Aim of the exercise:
Without skipping any entry, transcribe the data word for word.
++++ Supplied records ++++
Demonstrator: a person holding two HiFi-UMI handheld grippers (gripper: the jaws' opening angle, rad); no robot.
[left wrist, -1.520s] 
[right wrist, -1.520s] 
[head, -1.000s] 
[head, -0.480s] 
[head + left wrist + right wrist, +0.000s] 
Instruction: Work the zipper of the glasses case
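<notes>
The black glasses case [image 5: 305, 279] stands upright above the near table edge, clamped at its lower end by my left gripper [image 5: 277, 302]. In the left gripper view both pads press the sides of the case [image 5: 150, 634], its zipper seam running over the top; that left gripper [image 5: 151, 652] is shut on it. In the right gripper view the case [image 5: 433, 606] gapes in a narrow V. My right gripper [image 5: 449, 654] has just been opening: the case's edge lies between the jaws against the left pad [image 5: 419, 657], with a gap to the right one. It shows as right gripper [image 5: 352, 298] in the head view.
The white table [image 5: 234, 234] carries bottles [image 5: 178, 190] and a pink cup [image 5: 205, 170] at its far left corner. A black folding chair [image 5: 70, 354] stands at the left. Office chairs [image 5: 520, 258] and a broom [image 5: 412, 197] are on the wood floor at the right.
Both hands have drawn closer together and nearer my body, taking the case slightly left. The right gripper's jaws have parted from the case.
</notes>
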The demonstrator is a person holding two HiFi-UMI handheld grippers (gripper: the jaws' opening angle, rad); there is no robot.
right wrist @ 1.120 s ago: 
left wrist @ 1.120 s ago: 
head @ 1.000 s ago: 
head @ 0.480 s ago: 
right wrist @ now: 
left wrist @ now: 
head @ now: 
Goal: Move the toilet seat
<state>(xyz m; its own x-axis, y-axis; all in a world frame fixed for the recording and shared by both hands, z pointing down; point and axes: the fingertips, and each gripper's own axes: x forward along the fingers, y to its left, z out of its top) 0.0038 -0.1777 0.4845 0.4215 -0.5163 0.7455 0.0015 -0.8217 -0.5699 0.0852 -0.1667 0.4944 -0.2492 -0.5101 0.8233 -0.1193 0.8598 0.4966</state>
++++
Task result:
Demonstrator: a person holding two HiFi-UMI handheld grippers (gripper: the jaws' opening angle, rad); no robot.
[left wrist, -1.520s] 
[right wrist, -1.520s] 
[head, -1.000s] 
[head, -0.480s] 
[head + left wrist + right wrist, +0.000s] 
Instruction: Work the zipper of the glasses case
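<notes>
The black glasses case [image 5: 305, 279] stands upright above the near table edge, clamped at its lower end by my left gripper [image 5: 277, 302]. In the left gripper view both pads press the sides of the case [image 5: 150, 634], its zipper seam running over the top; that left gripper [image 5: 151, 652] is shut on it. In the right gripper view the case [image 5: 433, 606] gapes in a narrow V. My right gripper [image 5: 449, 654] has just been opening: the case's edge lies between the jaws against the left pad [image 5: 419, 657], with a gap to the right one. It shows as right gripper [image 5: 352, 298] in the head view.
The white table [image 5: 234, 234] carries bottles [image 5: 178, 190] and a pink cup [image 5: 205, 170] at its far left corner. A black folding chair [image 5: 70, 354] stands at the left. Office chairs [image 5: 520, 258] and a broom [image 5: 412, 197] are on the wood floor at the right.
Both hands have drawn closer together and nearer my body, taking the case slightly left. The right gripper's jaws have parted from the case.
</notes>
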The demonstrator is a person holding two HiFi-UMI handheld grippers (gripper: the jaws' opening angle, rad); there is no robot.
right wrist @ 1.120 s ago: 
left wrist @ 1.120 s ago: 
head @ 1.000 s ago: 
head @ 0.480 s ago: 
right wrist @ now: 
left wrist @ now: 
head @ now: 
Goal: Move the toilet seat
<state>(xyz m; its own x-axis, y-axis; all in a world frame fixed for the recording and shared by both hands, z pointing down; point and axes: the fingertips, and each gripper's own axes: x forward along the fingers, y to its left, z out of its top) 0.0038 -0.1777 0.4845 0.4215 -0.5163 0.7455 0.0015 -0.8217 -0.5699 0.0852 -0.1667 0.4944 -0.2492 -0.5101 0.8233 -0.1193 0.8598 0.4966</state>

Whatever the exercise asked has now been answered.